# Work task
Please repeat the lines below exactly. Begin with the line containing "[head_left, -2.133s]" and go on through the line containing "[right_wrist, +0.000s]".

# Given data
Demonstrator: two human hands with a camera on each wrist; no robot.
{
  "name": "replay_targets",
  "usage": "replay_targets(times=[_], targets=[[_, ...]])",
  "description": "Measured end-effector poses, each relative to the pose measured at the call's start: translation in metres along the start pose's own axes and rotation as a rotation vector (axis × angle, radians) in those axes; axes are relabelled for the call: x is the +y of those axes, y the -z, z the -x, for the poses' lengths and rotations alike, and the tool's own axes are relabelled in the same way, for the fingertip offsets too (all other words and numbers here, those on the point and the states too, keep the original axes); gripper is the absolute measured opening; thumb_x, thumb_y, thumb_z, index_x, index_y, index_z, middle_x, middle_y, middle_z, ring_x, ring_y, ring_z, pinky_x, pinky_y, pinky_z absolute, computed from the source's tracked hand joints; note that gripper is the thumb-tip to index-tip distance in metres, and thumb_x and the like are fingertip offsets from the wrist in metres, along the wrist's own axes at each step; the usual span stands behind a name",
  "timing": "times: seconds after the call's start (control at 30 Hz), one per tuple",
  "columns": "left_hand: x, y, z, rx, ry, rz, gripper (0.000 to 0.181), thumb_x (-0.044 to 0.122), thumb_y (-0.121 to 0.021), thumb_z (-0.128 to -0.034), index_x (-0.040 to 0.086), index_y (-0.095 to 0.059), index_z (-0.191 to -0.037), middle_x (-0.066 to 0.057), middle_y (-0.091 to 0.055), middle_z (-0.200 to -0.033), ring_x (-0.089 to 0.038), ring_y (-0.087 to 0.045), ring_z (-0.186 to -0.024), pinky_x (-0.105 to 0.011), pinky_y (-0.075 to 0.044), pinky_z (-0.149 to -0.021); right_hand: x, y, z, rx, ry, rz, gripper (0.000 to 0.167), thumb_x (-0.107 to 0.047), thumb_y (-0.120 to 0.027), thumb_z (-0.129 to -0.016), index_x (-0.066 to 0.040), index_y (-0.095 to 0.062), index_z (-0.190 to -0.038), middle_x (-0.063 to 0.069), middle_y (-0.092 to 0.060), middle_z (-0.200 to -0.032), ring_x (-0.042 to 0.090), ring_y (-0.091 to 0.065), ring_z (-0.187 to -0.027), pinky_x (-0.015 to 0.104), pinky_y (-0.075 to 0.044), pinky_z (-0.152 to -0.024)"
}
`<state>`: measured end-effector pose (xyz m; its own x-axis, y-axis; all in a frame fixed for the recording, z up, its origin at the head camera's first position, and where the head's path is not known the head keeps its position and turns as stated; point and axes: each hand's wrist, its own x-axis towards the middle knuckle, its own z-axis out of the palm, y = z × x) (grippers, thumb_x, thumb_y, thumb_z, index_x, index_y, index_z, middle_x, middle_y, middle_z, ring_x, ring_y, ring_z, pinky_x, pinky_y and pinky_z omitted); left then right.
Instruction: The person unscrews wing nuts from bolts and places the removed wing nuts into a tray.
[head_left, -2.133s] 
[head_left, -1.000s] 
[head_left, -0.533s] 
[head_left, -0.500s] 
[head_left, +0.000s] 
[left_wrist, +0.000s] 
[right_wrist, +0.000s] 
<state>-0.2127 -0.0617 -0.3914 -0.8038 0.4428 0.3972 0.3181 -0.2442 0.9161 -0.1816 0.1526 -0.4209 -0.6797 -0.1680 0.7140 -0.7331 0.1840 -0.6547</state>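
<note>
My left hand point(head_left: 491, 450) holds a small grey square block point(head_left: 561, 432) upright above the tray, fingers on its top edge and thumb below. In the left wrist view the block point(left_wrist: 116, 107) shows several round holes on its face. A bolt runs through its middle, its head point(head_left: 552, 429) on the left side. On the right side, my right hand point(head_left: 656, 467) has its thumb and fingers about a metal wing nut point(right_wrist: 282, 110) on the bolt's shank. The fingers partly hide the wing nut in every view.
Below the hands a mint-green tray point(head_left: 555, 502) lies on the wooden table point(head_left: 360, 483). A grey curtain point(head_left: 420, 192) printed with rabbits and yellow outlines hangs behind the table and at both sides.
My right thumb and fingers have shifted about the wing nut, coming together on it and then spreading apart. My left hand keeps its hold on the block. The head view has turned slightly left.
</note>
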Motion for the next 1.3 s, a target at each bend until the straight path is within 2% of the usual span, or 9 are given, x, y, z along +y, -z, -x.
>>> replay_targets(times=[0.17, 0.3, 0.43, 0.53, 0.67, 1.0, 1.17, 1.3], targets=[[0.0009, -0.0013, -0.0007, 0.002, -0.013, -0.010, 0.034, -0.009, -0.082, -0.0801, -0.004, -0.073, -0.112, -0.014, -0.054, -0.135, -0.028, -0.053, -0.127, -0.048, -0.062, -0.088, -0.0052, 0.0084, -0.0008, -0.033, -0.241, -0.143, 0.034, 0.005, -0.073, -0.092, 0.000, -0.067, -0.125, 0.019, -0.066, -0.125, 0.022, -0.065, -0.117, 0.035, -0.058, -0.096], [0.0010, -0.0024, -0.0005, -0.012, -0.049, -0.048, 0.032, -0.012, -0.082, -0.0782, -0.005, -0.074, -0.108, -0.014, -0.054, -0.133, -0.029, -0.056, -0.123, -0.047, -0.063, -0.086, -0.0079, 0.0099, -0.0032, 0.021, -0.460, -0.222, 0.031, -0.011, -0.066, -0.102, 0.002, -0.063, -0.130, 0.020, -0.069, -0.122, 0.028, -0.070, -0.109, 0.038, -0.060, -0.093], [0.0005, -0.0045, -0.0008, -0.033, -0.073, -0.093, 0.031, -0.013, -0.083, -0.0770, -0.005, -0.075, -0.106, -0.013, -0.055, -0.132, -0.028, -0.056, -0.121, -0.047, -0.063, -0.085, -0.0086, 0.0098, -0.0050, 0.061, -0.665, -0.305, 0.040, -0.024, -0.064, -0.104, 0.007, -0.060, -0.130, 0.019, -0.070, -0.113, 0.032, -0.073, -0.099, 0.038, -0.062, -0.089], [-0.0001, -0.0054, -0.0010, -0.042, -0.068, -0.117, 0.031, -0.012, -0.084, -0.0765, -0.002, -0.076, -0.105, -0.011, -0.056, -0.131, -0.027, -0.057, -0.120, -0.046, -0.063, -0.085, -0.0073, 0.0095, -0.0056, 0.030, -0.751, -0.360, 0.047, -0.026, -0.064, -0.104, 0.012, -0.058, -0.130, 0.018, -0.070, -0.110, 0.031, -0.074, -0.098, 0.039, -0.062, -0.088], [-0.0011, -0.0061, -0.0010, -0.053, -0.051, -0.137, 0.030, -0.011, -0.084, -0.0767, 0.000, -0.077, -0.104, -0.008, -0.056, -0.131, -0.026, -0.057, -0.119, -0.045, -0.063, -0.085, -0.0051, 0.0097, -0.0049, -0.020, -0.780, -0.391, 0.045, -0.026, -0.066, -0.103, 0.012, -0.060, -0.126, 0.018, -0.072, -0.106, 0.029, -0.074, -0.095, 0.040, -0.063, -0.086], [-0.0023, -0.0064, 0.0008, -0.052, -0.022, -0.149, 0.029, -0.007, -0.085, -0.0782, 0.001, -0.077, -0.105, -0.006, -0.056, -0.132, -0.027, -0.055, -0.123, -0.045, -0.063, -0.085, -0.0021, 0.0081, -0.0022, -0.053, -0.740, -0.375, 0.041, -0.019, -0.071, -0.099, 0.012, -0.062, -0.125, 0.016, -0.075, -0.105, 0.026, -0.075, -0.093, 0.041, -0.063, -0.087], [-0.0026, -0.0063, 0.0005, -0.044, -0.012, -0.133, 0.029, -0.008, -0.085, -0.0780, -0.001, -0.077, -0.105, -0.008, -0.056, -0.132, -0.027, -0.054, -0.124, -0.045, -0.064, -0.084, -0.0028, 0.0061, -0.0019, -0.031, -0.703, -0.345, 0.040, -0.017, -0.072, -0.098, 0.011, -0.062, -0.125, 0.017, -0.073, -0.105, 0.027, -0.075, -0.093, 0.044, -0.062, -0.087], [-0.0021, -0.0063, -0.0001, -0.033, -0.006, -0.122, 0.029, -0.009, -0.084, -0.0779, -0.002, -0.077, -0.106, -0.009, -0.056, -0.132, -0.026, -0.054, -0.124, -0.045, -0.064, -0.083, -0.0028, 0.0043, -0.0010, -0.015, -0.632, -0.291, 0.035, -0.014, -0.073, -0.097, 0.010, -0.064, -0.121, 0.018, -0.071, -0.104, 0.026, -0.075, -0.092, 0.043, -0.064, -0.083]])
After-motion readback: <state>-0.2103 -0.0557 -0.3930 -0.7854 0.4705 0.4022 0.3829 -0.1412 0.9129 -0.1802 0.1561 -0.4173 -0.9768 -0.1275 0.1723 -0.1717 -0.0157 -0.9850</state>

# Written answer
[head_left, -2.133s] 
[head_left, -1.000s] 
[head_left, -0.533s] 
[head_left, -0.500s] 
[head_left, +0.000s] 
[left_wrist, +0.000s] 
[right_wrist, +0.000s] 

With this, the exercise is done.